## What is required
Work out how many lines in the data below contain the string "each", and reply with that figure alone.

## Data excerpt

_____

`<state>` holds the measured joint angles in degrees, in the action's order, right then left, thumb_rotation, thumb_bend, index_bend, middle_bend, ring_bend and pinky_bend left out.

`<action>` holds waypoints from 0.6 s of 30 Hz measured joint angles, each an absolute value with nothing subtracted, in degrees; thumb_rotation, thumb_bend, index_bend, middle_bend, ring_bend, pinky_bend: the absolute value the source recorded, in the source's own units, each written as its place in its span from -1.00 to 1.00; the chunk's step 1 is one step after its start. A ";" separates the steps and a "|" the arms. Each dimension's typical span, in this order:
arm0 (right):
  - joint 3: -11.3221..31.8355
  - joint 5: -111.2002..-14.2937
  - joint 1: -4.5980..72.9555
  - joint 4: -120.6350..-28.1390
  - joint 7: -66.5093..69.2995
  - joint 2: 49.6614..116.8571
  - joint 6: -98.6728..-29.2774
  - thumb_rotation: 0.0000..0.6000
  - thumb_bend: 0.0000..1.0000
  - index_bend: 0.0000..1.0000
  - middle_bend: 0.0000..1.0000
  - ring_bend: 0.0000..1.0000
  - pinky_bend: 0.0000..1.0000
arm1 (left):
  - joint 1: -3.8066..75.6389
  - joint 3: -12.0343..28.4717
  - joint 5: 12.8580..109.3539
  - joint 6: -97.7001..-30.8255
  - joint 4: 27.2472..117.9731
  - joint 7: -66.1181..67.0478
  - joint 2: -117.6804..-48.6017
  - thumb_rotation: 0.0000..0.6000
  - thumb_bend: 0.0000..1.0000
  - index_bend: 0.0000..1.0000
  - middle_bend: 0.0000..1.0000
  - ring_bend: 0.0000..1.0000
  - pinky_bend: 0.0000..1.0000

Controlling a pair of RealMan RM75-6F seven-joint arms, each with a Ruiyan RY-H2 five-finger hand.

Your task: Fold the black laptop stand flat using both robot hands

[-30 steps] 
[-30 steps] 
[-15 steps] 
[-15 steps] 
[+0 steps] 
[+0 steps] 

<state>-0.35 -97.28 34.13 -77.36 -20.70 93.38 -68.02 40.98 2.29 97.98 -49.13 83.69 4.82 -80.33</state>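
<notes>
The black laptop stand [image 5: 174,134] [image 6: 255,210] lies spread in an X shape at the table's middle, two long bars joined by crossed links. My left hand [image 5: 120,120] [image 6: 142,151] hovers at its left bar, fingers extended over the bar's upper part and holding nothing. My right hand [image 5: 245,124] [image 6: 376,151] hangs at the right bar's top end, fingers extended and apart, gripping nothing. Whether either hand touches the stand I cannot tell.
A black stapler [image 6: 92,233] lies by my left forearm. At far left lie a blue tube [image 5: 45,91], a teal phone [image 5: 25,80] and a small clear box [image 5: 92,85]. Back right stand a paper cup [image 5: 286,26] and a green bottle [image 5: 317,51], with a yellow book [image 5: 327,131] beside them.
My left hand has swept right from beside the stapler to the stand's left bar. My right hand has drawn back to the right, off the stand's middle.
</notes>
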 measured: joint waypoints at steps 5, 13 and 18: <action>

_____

## Solution for this problem
2